▶ WHAT YOU NEED TO DO
Your answer should consist of the lines holding "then", copied from the material below.

** INFORMATION PROVIDED follows **

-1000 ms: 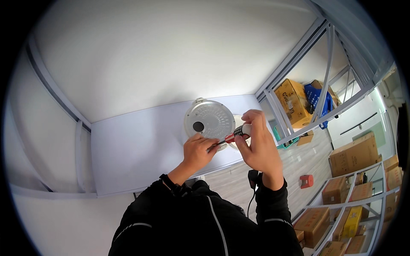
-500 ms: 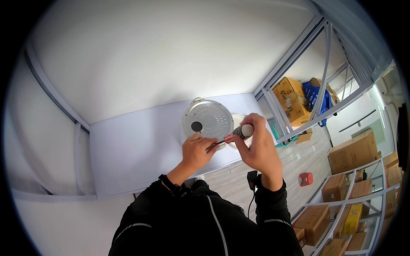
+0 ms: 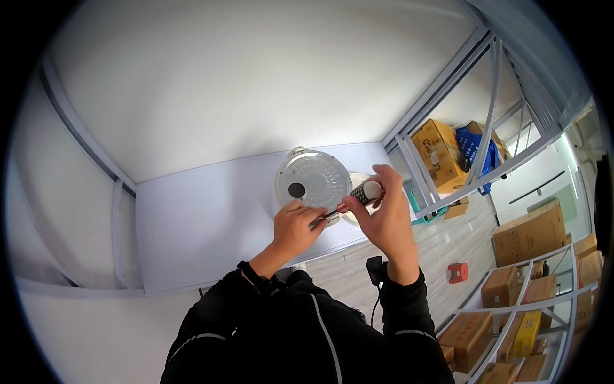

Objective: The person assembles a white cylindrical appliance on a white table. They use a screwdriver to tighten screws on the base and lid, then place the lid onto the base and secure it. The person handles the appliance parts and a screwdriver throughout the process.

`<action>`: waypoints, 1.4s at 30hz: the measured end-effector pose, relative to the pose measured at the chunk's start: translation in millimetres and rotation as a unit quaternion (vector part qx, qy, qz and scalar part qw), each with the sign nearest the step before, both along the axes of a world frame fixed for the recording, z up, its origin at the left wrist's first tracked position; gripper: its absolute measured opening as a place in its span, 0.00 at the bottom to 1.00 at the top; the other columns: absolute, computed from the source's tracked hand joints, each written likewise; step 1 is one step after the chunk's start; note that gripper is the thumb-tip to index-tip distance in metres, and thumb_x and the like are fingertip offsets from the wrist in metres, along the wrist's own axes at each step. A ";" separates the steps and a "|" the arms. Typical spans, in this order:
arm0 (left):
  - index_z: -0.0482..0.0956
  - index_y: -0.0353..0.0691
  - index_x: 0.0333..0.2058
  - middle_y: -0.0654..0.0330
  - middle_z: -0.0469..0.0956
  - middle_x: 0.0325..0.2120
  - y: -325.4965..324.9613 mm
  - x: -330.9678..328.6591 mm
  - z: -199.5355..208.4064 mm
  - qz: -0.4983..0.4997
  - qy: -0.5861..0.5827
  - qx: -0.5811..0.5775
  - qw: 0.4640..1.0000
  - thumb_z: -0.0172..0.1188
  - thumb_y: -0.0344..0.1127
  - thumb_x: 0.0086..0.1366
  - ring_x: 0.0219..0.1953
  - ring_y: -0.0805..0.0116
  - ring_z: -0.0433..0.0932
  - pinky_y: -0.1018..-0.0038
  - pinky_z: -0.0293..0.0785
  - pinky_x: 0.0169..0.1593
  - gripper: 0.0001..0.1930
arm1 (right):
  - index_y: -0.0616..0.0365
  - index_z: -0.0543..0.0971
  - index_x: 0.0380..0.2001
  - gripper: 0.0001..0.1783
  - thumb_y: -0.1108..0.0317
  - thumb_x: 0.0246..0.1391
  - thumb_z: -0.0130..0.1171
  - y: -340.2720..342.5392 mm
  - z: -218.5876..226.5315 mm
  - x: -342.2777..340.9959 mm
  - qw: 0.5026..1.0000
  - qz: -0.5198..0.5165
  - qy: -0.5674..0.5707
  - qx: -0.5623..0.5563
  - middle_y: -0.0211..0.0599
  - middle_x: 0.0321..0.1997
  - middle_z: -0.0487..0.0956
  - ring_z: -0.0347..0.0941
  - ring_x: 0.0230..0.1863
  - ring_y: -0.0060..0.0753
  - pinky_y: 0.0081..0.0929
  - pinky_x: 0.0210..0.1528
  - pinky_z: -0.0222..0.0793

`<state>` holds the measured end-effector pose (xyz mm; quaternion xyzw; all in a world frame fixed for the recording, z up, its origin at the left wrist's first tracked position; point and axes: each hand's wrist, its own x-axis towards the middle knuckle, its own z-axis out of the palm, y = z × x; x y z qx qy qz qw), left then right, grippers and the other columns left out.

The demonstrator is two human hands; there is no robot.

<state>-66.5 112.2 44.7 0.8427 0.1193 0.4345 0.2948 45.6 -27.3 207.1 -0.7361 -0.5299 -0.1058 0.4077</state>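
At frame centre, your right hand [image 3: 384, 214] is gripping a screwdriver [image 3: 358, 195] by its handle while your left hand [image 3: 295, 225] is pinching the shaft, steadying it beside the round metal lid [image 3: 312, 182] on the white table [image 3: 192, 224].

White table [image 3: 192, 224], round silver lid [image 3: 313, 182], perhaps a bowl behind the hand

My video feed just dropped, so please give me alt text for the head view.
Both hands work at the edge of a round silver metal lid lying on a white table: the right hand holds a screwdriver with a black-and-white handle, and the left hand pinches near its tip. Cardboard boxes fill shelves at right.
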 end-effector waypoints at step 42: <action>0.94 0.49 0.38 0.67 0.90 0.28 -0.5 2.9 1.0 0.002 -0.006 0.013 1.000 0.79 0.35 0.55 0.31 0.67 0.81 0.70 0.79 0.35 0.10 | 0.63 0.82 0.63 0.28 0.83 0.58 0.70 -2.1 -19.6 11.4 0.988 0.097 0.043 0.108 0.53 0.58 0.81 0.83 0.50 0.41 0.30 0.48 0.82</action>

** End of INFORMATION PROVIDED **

▶ WORKED SOLUTION
Objective: The person assembles a white cylindrical appliance on a white table. They use a screwdriver to tighten screws on the base and lid, then place the lid onto the base and secure it. The person handles the appliance parts and a screwdriver throughout the process.
`<state>` holds the measured end-effector pose (xyz mm; quaternion xyzw; all in a world frame fixed for the recording, z up, its origin at the left wrist's first tracked position; point and axes: each hand's wrist, its own x-axis towards the middle knuckle, its own z-axis out of the palm, y = z × x; x y z qx qy qz qw), left then right, grippers and the other columns left out.

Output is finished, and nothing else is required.